Asymptotic Subspace Consensus in Dynamic Networks

TL;DR

This paper studies the problem of asymptotic subspace consensus in dynamic networks, providing a complete characterization of its solvability and analyzing the convergence behavior under various network conditions.

Contribution

It introduces the concept of asymptotic subspace consensus, characterizes its solvability in oblivious message adversaries, and extends existing algorithms to this new setting.

Findings

Characterization of solvability conditions for asymptotic subspace consensus

Algorithms for asymptotic consensus extend to subspace consensus under weaker network assumptions

Bounds on the convergence rate to lower-dimensional subspaces

Abstract

We introduce the problem of asymptotic subspace consensus, which requires the outputs of processes to converge onto a common subspace while remaining inside the convex hull of initial vectors.This is a relaxation of asymptotic consensus in which outputs have to converge to a single point, i.e., a zero-dimensional affine subspace.

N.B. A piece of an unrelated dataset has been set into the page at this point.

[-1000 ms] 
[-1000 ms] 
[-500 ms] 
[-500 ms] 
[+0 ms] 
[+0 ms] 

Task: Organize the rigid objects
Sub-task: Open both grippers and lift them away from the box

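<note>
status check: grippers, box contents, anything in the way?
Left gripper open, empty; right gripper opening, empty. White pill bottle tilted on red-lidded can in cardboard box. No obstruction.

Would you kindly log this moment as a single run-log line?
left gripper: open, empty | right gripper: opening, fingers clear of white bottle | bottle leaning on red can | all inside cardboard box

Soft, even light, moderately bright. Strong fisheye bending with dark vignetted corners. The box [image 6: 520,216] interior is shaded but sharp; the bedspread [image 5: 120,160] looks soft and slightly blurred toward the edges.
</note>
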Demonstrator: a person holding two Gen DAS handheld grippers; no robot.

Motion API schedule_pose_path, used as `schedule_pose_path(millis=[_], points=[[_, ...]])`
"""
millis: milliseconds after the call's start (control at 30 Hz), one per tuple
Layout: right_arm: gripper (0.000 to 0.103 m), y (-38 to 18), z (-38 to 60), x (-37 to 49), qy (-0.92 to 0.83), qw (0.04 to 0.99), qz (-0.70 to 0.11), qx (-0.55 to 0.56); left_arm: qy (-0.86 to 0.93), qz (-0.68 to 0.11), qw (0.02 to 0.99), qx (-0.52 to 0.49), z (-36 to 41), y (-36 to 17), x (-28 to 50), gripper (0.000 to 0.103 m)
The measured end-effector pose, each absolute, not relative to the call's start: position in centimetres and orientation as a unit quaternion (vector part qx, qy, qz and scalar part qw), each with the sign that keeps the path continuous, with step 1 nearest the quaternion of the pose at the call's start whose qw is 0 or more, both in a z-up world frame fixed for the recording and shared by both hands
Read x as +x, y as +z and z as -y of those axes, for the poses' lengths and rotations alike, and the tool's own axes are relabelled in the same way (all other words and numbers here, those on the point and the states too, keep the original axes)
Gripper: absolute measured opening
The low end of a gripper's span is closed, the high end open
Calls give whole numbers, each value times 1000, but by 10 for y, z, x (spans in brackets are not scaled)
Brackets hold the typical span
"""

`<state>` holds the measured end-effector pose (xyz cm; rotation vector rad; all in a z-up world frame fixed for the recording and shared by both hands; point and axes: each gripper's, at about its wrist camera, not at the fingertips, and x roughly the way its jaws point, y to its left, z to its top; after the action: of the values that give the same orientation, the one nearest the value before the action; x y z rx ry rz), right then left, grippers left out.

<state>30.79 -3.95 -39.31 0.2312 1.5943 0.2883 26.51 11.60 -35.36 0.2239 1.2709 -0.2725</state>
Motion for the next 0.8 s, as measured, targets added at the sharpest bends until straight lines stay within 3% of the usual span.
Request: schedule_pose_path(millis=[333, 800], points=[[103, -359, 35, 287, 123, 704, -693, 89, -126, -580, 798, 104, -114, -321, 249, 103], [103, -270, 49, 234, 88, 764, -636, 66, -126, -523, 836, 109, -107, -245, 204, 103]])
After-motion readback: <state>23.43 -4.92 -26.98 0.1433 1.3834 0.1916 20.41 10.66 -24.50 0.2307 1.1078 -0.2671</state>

We give a complete characterization of the solvability of asymptotic subspace consensus in oblivious message adversaries. In particular, we show that a large class of algorithms used for asymptotic consensus gracefully degrades to asymptotic subspace consensus in distributed systems with weaker assumptions on the communication network. We also present bounds on the rate by which a lower-than-initial dimension is reached.